Your goal:
Copy every line of the records below where the word "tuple" occurs.

(Recorded data)
════════
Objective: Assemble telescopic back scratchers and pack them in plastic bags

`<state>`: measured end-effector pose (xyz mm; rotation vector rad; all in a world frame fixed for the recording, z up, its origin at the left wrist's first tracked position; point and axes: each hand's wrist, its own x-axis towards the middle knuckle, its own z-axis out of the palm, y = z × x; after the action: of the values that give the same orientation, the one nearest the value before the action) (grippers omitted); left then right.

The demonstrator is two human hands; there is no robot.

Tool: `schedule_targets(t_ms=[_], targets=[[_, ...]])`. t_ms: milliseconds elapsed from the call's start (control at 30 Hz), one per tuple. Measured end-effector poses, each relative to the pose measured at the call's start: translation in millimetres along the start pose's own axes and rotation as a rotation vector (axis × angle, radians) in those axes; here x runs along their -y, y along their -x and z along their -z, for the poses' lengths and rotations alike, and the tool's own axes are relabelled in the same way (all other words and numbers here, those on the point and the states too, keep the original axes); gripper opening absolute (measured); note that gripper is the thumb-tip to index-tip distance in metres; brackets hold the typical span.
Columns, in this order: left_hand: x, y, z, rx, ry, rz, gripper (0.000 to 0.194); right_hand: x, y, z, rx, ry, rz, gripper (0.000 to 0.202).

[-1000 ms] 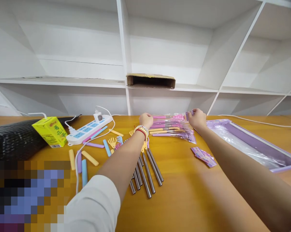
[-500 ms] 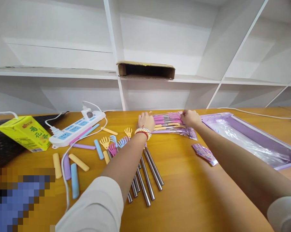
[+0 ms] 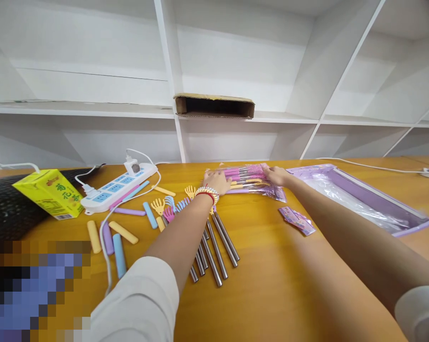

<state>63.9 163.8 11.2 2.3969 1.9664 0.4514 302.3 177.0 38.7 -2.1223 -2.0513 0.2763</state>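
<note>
Several bagged back scratchers (image 3: 243, 180) in pink, yellow and purple lie side by side in clear plastic at the back of the table. My left hand (image 3: 217, 182) is closed over their left ends. At the opposite end, the fingers of my right hand (image 3: 275, 175) are closed on the bags' right ends; the fingertips are partly hidden. Under and beside my left forearm lie loose back scratchers with hand-shaped heads (image 3: 158, 206) and metal rods (image 3: 211, 261). Small printed cards (image 3: 297, 221) rest in front of my right hand.
Coloured handle sleeves (image 3: 119, 254) are scattered at left, near a power strip (image 3: 120, 187) with white cables and a yellow drink carton (image 3: 49, 194). A purple box (image 3: 385, 192) with clear plastic inside stands right. White shelving behind holds a cardboard box (image 3: 214, 98).
The view has shifted slightly. My left hand has flattened a little over the left ends of the bagged back scratchers; my right hand stays at their right ends.
</note>
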Motion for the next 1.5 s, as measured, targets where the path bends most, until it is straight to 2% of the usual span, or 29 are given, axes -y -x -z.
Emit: schedule_targets(t_ms=[67,200,300,400,567,733,867,1000,1100,1200,1367,1500], targets=[[1.2,6.6,5.5,0.023,0.028,-0.01,0.057,-0.6,5.1,3.2,-0.039,-0.004,0.056,0.071],[3.8,26.8,16.2,-0.044,0.122,-0.054,0.058,4.0,24.7,9.8,-0.202,-0.05,0.178,0.054],[8.0,50.5,27.3,-0.104,0.215,-0.115,0.058,15.7,52.2,10.8,-0.33,-0.208,0.242,0.046],[18.2,81.6,42.8,-0.159,0.289,-0.15,0.053,31.2,86.5,3.0,-0.391,-0.412,0.302,0.041],[48.4,137.7,64.2,-0.23,0.311,-0.09,0.049,49.0,130.7,-27.0,-0.323,-0.597,0.355,0.03],[70.7,176.1,61.3,-0.268,0.247,-0.093,0.042,61.4,151.7,-58.7,-0.214,-0.635,0.374,0.026],[69.1,189.1,52.9,-0.292,0.149,-0.103,0.034,76.9,169.6,-75.4,-0.118,-0.526,0.485,0.027],[55.7,199.0,52.8,-0.171,0.109,-0.196,0.034,87.3,182.1,-82.0,-0.014,-0.381,0.544,0.022],[46.4,206.4,51.3,-0.037,0.107,-0.288,0.046,88.6,183.2,-80.9,-0.001,-0.3,0.519,0.023],[42.4,209.8,45.6,0.041,0.095,-0.341,0.057,88.2,181.5,-77.9,-0.001,-0.194,0.488,0.023],[43.0,208.2,39.5,0.083,0.079,-0.341,0.061,89.2,181.0,-72.4,-0.015,0.05,0.317,0.026],[42.0,207.9,41.4,0.083,0.071,-0.328,0.06,90.8,181.4,-70.3,-0.029,0.131,0.279,0.031]])
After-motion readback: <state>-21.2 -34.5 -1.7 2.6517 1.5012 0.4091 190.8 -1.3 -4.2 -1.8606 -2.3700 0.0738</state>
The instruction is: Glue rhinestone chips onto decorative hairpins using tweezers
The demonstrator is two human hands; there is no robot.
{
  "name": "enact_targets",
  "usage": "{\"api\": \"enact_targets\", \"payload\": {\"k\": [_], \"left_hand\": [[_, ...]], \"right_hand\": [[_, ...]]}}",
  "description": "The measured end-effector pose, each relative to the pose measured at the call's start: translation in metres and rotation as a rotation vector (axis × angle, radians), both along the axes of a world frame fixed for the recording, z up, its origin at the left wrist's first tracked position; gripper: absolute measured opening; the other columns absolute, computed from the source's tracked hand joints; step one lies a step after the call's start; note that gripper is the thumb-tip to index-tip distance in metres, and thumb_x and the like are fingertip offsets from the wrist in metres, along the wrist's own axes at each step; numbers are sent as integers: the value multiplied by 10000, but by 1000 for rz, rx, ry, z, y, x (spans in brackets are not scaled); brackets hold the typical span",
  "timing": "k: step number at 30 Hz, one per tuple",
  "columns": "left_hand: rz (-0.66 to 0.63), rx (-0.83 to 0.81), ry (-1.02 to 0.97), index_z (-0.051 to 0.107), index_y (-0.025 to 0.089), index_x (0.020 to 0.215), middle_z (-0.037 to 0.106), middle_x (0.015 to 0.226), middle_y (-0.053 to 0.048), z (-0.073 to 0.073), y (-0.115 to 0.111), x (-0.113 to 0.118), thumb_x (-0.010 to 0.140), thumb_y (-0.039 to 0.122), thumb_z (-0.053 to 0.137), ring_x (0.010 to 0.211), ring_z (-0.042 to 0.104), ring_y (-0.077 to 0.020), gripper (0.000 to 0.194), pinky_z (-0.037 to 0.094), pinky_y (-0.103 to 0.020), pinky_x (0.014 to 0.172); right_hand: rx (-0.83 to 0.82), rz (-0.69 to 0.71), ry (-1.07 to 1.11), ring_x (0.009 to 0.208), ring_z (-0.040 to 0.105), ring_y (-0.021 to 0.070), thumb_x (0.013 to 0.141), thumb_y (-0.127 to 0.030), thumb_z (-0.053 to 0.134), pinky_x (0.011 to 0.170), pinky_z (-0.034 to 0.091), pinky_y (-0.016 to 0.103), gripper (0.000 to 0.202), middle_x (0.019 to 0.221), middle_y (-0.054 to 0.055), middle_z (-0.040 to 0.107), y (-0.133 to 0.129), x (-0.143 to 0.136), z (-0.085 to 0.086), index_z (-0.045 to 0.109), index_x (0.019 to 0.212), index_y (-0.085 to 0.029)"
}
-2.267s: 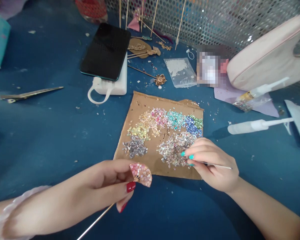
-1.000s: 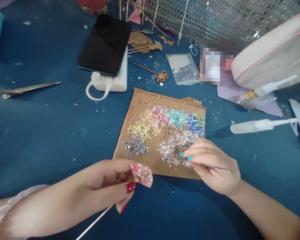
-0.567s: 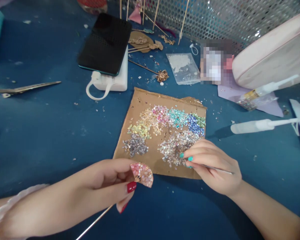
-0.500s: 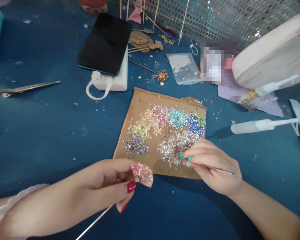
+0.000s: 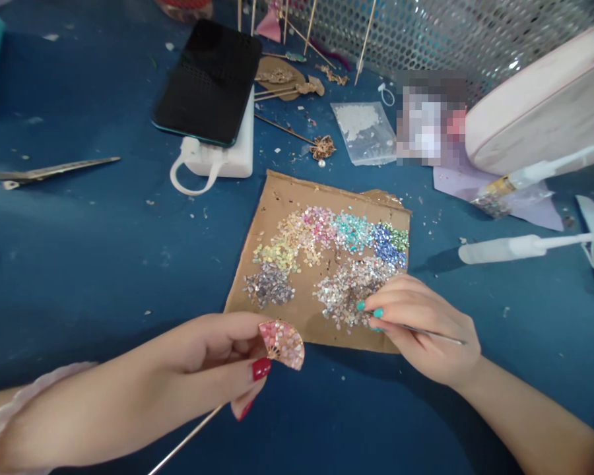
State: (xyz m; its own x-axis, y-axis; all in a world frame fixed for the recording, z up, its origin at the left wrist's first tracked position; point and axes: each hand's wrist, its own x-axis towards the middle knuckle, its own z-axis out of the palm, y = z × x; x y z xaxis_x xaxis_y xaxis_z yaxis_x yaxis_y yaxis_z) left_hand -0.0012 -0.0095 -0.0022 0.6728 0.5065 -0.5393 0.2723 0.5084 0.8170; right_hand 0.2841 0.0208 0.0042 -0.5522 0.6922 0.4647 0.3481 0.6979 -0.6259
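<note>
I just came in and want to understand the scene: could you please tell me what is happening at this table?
A person's left hand holds a small pink fan covered in shiny pieces. The right hand grips a thin tool at a silvery pile of chips. This pile lies on a cardboard sheet, alongside chips in other colours. A phone rests beyond the sheet.
</note>
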Motion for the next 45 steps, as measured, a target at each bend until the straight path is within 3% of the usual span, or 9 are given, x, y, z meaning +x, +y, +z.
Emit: {"api": "enact_targets", "payload": {"k": [21, 27, 33, 40, 45], "left_hand": [[24, -25, 22, 549, 439, 1170, 624, 680, 87, -3, -3, -2, 867, 319, 518, 585, 539, -109, 328, 440, -177, 579], [16, -2, 4, 621, 426, 1022, 597, 635, 94, 1, 2, 3, 849, 349, 542, 572, 531, -102, 205, 438, -163, 576], [10, -5, 25, 619, 417, 1005, 587, 641, 98, 3, 1, 3, 859, 353, 506, 560, 518, -98, 196, 441, -163, 588], [-17, 24, 8, 596, 491, 987, 577, 638, 80, -6, 1, 2, 840, 456, 516, 607, 532, -138, 170, 460, -206, 576], [-26, 23, -1, 585, 511, 992, 570, 630, 76, -9, -1, -1, 860, 414, 501, 559, 516, -146, 183, 460, -227, 555]], "right_hand": [[-2, 15, 0, 713, 638, 152, 754, -33, 624, 653, 533, 346, 210, 766, 57, 687, 0, 0, -1, 588, 904, -175], [8, 17, -5, 724, 629, 151, 742, -15, 635, 662, 533, 352, 202, 769, 72, 684, 0, 0, -1, 585, 885, -150], [-2, 14, -18, 721, 625, 143, 770, -33, 613, 676, 536, 348, 142, 756, 76, 682, -1, 0, 1, 596, 862, -140], [-4, 10, -11, 726, 624, 140, 767, -31, 618, 685, 538, 346, 147, 760, 73, 683, -1, 0, 0, 597, 864, -139], [-11, 19, -6, 724, 619, 143, 762, -16, 616, 672, 536, 345, 129, 752, 89, 680, -1, 0, 0, 600, 840, -117]]}}
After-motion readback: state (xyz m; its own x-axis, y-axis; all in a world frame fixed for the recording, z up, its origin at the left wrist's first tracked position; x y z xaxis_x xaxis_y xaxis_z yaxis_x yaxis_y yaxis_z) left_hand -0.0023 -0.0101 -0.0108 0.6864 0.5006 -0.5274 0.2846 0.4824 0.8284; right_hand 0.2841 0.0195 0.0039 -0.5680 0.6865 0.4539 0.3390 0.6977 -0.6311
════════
Task answer:
Tool: `schedule_targets(t_ms=[_], targets=[[_, ...]])`. t_ms: milliseconds elapsed from the call's start (control at 30 Hz), one per tuple. Measured end-effector poses, each relative to the pose measured at the call's start: translation in millimetres along the start pose's own axes and rotation as a rotation vector (axis × angle, radians) in those axes; here x runs along their -y, y along their -x and z along their -z, for the poses' lengths and rotations alike, and the tool's own axes are relabelled in the same way (all other words and numbers here, those on the point and the states too, keep the original axes); gripper opening absolute (measured); note that gripper is the thumb-tip to index-tip distance in metres; brackets hold the typical span.
  "timing": "k: step number at 30 Hz, one per tuple",

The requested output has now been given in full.